↓
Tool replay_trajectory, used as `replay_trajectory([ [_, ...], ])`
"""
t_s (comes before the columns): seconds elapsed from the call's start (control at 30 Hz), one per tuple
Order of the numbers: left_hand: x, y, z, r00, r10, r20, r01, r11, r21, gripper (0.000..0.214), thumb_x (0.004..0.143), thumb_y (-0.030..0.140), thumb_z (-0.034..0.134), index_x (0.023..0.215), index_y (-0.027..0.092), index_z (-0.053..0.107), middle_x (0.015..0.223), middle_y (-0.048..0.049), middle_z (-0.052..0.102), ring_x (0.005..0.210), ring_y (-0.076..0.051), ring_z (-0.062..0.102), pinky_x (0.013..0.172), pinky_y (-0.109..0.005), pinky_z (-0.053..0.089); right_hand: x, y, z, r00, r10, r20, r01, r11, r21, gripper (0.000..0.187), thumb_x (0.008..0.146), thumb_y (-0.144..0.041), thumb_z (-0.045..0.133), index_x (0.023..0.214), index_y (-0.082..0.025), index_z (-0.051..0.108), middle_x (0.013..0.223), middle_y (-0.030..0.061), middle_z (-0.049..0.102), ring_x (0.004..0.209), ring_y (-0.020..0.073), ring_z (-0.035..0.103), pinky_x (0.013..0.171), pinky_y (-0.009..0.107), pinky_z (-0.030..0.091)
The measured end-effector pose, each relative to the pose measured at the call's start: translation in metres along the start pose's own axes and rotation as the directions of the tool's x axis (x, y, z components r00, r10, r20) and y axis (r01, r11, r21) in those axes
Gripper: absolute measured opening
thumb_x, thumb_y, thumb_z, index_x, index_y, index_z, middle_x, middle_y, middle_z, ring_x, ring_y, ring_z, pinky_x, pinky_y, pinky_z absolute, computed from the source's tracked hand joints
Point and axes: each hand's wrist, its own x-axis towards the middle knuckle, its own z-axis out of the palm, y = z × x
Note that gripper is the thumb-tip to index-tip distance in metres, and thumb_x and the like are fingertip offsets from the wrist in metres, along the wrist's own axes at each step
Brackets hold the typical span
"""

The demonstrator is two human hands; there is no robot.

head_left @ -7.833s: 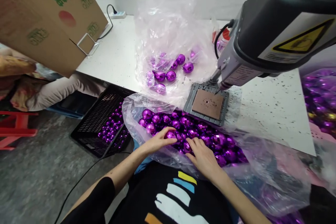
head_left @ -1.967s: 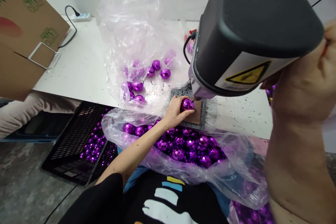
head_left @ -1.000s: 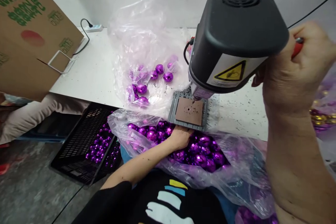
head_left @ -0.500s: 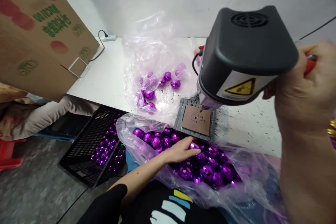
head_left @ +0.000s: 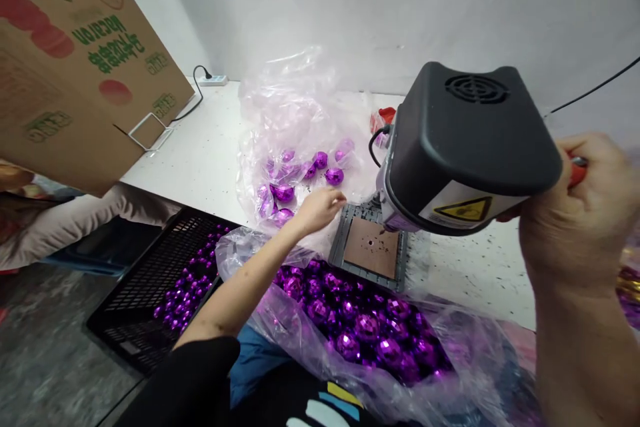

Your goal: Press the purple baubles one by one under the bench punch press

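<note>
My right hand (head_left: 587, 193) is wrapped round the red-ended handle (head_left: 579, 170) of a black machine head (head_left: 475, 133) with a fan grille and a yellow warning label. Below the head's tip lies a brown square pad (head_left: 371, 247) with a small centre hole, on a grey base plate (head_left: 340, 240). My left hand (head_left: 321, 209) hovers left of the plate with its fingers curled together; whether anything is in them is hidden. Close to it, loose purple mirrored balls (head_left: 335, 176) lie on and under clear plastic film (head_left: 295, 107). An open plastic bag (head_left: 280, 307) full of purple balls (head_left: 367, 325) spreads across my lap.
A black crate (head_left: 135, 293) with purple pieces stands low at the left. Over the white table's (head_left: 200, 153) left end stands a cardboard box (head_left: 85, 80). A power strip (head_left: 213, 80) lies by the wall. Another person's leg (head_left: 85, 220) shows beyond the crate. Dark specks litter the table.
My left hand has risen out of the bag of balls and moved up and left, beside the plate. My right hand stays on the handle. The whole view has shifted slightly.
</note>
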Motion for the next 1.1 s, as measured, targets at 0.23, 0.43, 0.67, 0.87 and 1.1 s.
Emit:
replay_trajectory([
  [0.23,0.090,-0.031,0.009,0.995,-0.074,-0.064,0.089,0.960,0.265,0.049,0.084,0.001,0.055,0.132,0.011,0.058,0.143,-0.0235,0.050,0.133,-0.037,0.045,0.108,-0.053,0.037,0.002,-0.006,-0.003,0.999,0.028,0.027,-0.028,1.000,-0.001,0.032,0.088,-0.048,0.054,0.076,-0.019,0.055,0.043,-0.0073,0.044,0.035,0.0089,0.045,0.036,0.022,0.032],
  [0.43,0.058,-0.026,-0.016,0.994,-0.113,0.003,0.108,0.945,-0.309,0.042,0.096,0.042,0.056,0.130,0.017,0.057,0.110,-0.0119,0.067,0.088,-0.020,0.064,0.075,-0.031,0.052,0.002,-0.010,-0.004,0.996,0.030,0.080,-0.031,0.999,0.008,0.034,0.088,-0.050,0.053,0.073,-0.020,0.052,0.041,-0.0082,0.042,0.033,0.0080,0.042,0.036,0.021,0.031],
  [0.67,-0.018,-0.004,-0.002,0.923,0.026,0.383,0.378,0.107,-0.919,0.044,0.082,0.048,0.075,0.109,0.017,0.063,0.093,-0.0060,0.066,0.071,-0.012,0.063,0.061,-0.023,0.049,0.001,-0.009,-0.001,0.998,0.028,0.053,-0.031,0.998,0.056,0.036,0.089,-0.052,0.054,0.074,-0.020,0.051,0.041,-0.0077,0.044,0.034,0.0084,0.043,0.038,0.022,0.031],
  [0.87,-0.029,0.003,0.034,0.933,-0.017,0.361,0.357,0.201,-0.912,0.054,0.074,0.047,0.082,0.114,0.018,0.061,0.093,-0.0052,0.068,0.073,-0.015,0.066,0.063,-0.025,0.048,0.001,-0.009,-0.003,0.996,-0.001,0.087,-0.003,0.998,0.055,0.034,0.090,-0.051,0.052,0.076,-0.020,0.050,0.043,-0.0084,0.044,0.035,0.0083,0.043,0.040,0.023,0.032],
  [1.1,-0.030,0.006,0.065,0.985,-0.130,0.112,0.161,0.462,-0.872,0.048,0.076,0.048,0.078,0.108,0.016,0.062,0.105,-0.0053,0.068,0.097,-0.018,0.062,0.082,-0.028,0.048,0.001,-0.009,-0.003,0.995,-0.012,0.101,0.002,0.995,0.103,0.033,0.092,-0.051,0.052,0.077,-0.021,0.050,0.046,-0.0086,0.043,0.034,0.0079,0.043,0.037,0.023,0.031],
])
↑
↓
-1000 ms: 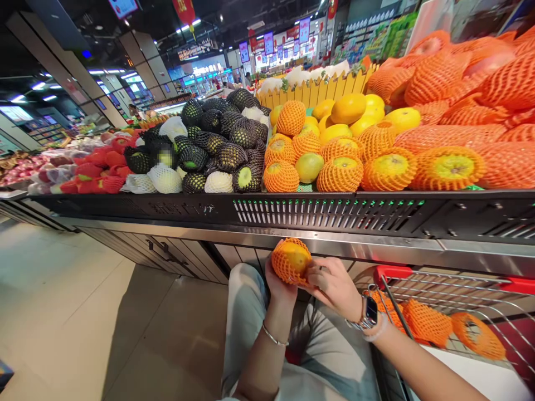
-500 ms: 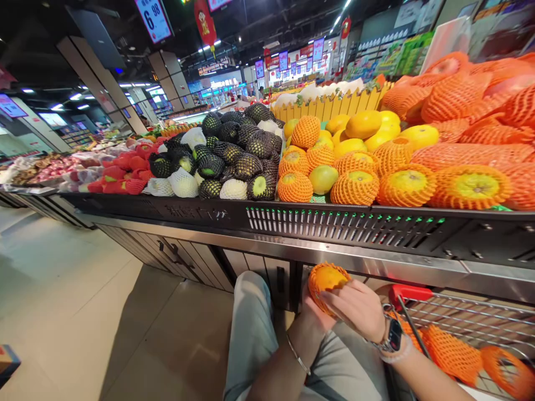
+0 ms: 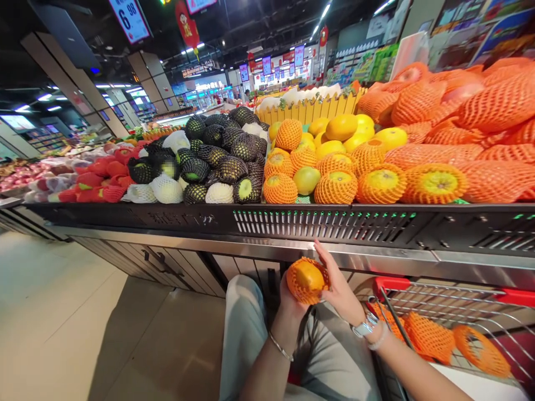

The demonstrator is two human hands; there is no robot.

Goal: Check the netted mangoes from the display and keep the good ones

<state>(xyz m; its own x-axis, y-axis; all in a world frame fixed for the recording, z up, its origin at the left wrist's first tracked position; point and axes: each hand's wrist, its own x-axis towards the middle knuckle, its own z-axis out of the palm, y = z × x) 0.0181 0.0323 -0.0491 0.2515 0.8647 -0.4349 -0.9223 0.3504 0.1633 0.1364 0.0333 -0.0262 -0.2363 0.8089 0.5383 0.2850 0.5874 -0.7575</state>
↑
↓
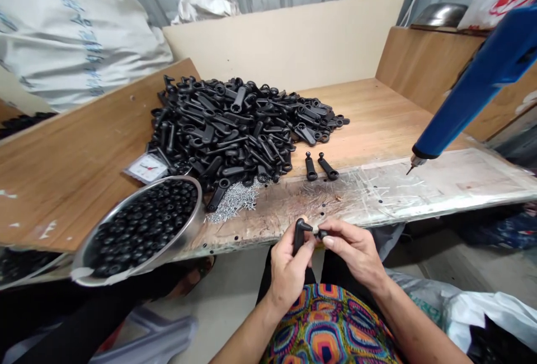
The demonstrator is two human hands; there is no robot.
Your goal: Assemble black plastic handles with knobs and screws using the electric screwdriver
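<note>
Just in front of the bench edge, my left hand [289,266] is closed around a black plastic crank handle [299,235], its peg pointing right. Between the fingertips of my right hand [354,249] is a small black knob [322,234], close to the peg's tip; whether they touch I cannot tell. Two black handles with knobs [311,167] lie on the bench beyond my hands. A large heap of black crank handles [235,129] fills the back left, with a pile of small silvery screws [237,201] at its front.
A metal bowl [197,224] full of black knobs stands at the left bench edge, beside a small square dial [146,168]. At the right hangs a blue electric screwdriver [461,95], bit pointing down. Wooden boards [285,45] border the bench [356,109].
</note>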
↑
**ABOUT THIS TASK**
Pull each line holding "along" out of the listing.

**TASK RESPONSE**
The measured end-effector pose, each relative to the pose measured at the call's start: translation in metres along the start pose's own axes and rotation as the directions of the tool's x axis (x, y, z components r00, r10, r20) and y axis (r01, r11, r21) in those axes
Note that gripper is the thumb-tip to index-tip distance in metres, and thumb_x and the like are fingertip offsets from the wrist in metres, along the wrist's own axes at each step

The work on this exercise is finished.